- Born: 4 October 1860 Presteigne, Radnorshire, Wales
- Died: 6 January 1935 (aged 74) Clifton, York, England
- Occupations: General practitioner Historical conservationist

= William Arthur Evelyn =

British historian (1860–1935)

William Arthur Evelyn (4 October 1860 – 6 January 1935) was a historian of York, England. He championed the preservation and conservation of the city's architectural and archaeological heritage. He also gathered an extensive collection of paintings, drawings and photographs of the city. The artworks were later sold to York Art Gallery. The Evelyn collection of photographs are now cared for by the Yorkshire Architectural and York Archaeological Society.

==Biography==
William Arthur Evelyn was born on 4 October 1860 in Presteigne, Radnorshire, Wales. He was the third child of Francis Evelyn and his wife Annie Mawhill. William had an older sister Annie (1857–1889) who died young. His older brother Francis Evelyn (1859–1910) was a Justice of the Peace and played first-class cricket; a younger brother Edward Evelyn (1862–1936) played football for Wales before emigrating to the United States.

Evelyn was educated at Cheltenham Proprietary School, Charterhouse School and Gonville & Caius College, Cambridge. In 1887 after further study at St Thomas' Hospital, London he became a doctor. He was interested in the possibility of curing pulmonary tuberculosis, or consumption, and, after completing his studies in Vienna, took up a position at the Brompton Consumption Hospital, London. In 1891 Evelyn moved to York to become a G.P. at the practice of Dr William H. Jalland at Museum Street.

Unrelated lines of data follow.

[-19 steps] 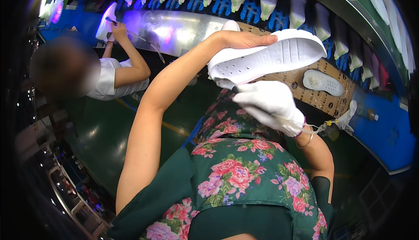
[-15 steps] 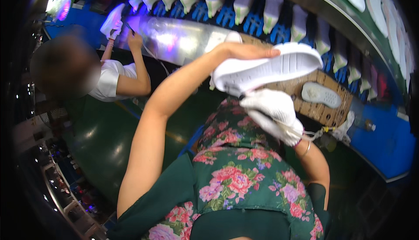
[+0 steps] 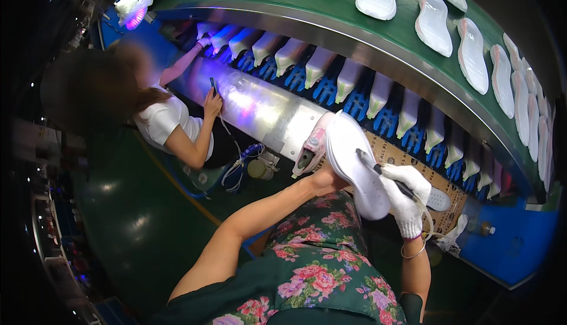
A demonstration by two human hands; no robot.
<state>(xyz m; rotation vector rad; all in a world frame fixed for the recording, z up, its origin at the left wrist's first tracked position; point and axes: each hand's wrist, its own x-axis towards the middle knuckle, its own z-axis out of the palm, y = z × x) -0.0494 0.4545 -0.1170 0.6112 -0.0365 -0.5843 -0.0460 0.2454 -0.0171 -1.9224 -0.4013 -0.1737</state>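
Observation:
My bare left hand (image 3: 328, 180) grips a white shoe sole (image 3: 349, 145) from its left side, holding it tilted above my lap. My right hand (image 3: 407, 198), in a white knit glove, is closed round a slim dark pen-like tool (image 3: 405, 189) with a pale tube trailing from it. The tool's tip is at the sole's face; whether it touches I cannot tell. Just left of the sole is a pink shoe upper (image 3: 316, 142) on a last. Beyond my glove, another pale sole (image 3: 438, 200) lies on printed cardboard (image 3: 455, 192).
A row of lasts with pale green tips (image 3: 319, 65) stands on blue holders (image 3: 325, 92). Above it, a green conveyor (image 3: 331, 0) carries several white soles (image 3: 434, 24). At left, a person in a white shirt (image 3: 171, 130) works beside the metal bench (image 3: 254, 103).
The sole has swung from lying crosswise to pointing away from me, and its hollow side no longer shows. My gloved hand has brought the tool up to it. The co-worker's hand is now at the lasts.

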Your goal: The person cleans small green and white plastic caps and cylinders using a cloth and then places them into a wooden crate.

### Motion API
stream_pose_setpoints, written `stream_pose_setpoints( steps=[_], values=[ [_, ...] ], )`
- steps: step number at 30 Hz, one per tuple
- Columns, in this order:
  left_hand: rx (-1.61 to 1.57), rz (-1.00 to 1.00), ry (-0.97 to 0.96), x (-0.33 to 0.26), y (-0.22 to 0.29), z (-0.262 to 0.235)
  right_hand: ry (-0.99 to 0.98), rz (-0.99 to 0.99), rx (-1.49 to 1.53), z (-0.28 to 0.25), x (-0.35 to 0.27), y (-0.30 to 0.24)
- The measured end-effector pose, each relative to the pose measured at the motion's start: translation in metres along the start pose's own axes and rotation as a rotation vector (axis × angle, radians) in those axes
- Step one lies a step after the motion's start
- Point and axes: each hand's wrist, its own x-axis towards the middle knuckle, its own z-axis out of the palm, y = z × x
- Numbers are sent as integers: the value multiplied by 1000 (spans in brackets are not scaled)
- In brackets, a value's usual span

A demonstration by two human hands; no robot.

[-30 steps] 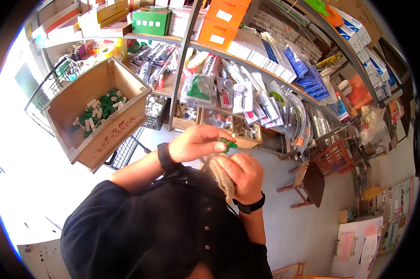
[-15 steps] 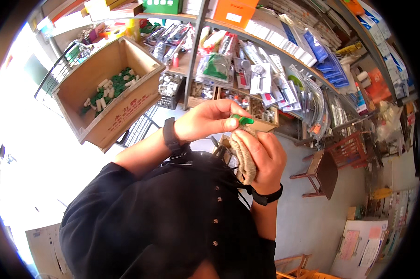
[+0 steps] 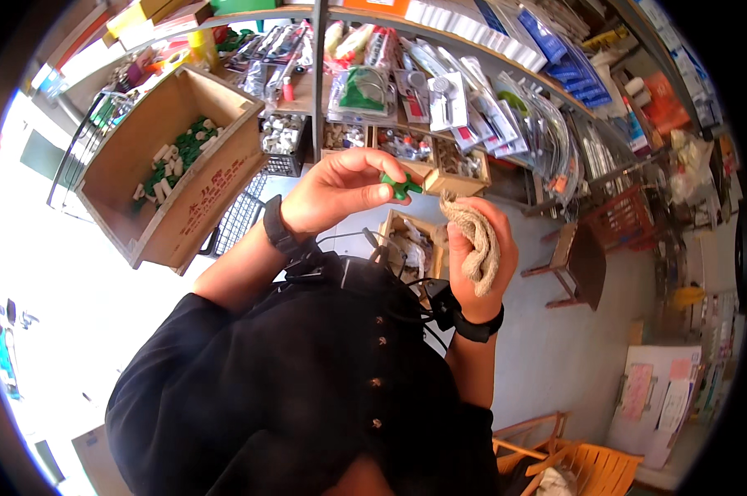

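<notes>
Left hand (image 3: pixel 336 194) pinches a small green plastic fitting (image 3: pixel 402 186) at your fingertips, fingers curled shut on it, held up in open air ahead of the shelf rack (image 3: pixel 473 91). Fitting's axis can't be told, too small. Right hand (image 3: pixel 481 248) is closed around a bunched tan cloth (image 3: pixel 475 241), just beside the fitting, long axis running roughly up-down. Wooden crate (image 3: pixel 183 165) of green and white parts sits well off to your left.
</notes>
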Motion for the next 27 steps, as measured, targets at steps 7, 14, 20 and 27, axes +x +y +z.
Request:
stream_pose_setpoints(
  steps=[7, 14, 20, 27],
  values=[
    [-33, -128, -33, 9, -2, 21, -54, -166, -2, 2, 0, 5],
    [5, -122, -91, 15, -8, 23, -238, -53, -108, -17, -5, 13],
    [8, -125, -38, 13, -14, 19, -179, -27, -264, -34, 0, 14],
    [-103, -126, 15, 17, -19, 23, -164, -228, -82, -17, 0, 9]
  ],
)
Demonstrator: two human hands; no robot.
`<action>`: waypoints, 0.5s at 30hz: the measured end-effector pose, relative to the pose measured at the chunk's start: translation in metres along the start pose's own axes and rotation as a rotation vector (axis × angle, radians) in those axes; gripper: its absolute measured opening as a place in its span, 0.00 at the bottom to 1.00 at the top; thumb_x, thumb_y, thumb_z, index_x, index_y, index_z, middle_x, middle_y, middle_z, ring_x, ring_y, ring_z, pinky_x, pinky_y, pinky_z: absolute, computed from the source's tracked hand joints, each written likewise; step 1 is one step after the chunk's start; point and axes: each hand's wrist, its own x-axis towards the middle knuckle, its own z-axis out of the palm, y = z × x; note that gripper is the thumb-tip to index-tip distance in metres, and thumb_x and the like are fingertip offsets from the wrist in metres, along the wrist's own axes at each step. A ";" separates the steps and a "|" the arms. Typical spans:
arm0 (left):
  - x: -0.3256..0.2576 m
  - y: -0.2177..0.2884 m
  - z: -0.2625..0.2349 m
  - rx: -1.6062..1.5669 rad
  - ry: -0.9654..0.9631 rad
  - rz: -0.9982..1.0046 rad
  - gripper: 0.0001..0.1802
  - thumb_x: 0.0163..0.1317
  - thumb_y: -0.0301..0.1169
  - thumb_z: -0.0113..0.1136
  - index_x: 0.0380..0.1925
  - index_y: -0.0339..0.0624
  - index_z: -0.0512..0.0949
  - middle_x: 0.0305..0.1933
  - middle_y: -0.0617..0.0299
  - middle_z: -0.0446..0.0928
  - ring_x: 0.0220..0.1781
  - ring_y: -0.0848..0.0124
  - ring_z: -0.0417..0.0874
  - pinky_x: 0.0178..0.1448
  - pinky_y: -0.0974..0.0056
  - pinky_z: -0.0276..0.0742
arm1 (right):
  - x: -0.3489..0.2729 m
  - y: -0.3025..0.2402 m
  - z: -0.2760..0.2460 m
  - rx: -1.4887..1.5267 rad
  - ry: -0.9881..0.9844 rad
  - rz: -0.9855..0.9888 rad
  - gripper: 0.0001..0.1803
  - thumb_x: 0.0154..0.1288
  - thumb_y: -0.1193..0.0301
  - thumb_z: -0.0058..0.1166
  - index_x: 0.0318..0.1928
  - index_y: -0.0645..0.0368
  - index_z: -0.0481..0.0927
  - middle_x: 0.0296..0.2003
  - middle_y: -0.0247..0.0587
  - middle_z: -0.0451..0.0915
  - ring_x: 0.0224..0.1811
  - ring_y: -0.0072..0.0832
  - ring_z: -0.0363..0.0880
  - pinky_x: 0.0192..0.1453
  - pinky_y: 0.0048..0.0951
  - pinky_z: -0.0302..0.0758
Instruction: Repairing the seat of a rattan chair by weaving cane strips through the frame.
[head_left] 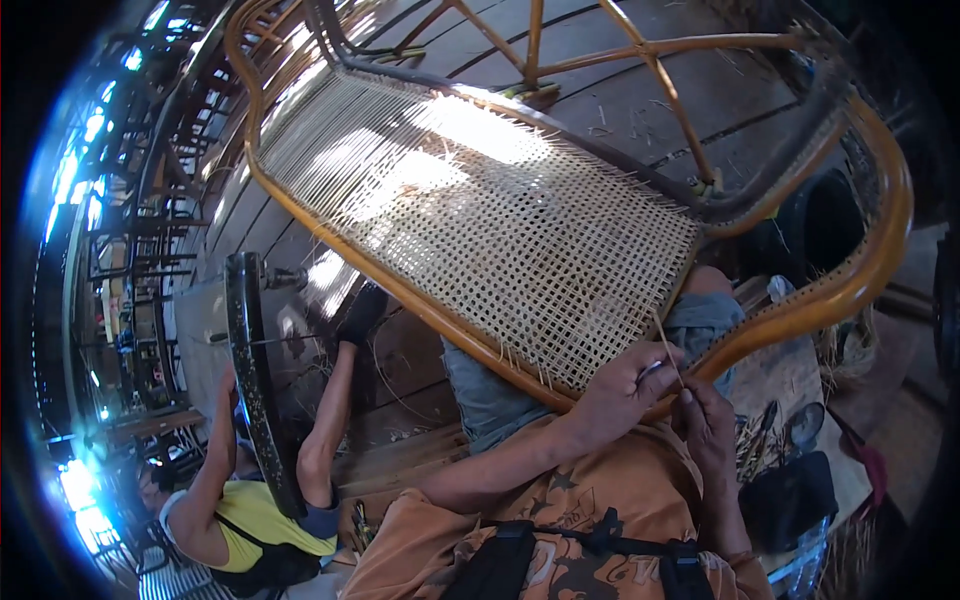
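Note:
A rattan seat frame (400,290) with a woven cane panel (540,230) lies across my lap. My left hand (625,388) is closed beside the panel's near right corner. A small shiny metal piece (650,371) shows at its fingers; whether it is gripped or worn I cannot make out. From the panel's edge a thin cane strand (664,335) runs down between my two hands. My right hand (706,415), just to the right and lower, pinches the strand near the curved frame. Both hands' fingertips are partly hidden.
The frame's thick curved arm (800,310) rises at right. A co-worker in a yellow top (265,515) sits at left near a dark curved piece (255,380). Scissors-like tools (765,420) and a black pouch (790,500) lie at my right. Fibre scraps litter the plank floor (620,110).

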 end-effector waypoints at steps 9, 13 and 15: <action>-0.031 0.007 -0.044 1.024 -0.098 0.221 0.13 0.57 0.32 0.57 0.41 0.41 0.73 0.36 0.57 0.75 0.33 0.64 0.80 0.31 0.65 0.77 | 0.028 -0.021 -0.001 -0.657 -0.436 -0.171 0.07 0.59 0.74 0.50 0.39 0.58 0.75 0.28 0.49 0.77 0.33 0.48 0.78 0.34 0.38 0.73; -0.031 0.014 -0.053 0.805 -0.203 0.206 0.08 0.57 0.32 0.56 0.30 0.40 0.73 0.28 0.57 0.75 0.31 0.61 0.80 0.31 0.62 0.77 | 0.034 -0.018 -0.006 -0.648 -0.442 -0.197 0.08 0.59 0.73 0.52 0.40 0.58 0.75 0.29 0.49 0.78 0.33 0.47 0.78 0.34 0.37 0.73; -0.029 0.015 -0.053 0.782 -0.231 0.156 0.08 0.56 0.30 0.57 0.34 0.40 0.74 0.30 0.57 0.76 0.32 0.61 0.80 0.33 0.62 0.77 | 0.027 -0.024 -0.015 -0.550 -0.419 -0.087 0.09 0.59 0.73 0.52 0.41 0.59 0.76 0.26 0.47 0.77 0.29 0.43 0.78 0.33 0.35 0.73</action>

On 14 June 1894, Evelyn married Constance Hardman in Reigate parish church. They went on to have five children. In the same year he acquired 61 Micklegate in York.

In 1902 Evelyn joined the Yorkshire Architectural and York Archaeological Society. He was an active member and acted as treasurer and secretary. From 1931 to his death, he was vice-president of the society. Evelyn was a member of the Yorkshire Philosophical Society (YPS) for over 37 years and served on its council from 1911 and as a vice-president from 1923. Whilst at the YPS he served as an Honorary Curator of Archaeology at the Yorkshire Museum at the same time as Walter Harvey Brook, Thomas Boynton, George Benson, and Rev Canon John Solloway. He participated in several conservation campaigns in York, including those to protect and preserve York's walls, Queen Margaret's Arch and the city's oldest houses on Goodramgate.

Evelyn was an avid collector of artwork which depicted York and its environs. He used lantern slides of many of his pieces to illustrate public lectures on the history of the city. In 1931 the City of York bought his collection of paintings, drawings and engravings for £3,000. These are now housed in York Art Gallery. The glass lantern slide collection, now named the Evelyn collection, was given to Y.A.Y.A.S. in December 1934.

Evelyn died on 6 January 1935 at his home in Clifton, York.

A plaque was dedicated to Evelyn in 1985 by York Civic Trust and installed on his former residence of 33 Bootham and reads: "Dr William Arthur Evelyn (1860–1935). A pioneer of conservation of the city of York between 1891 and 1935. He lived in this house from 1910 to 1931. This plaque was erected by York Civic Trust and the Yorkshire Architectural and York Archaeological Society in 1985 to mark the 50th anniversary of his death."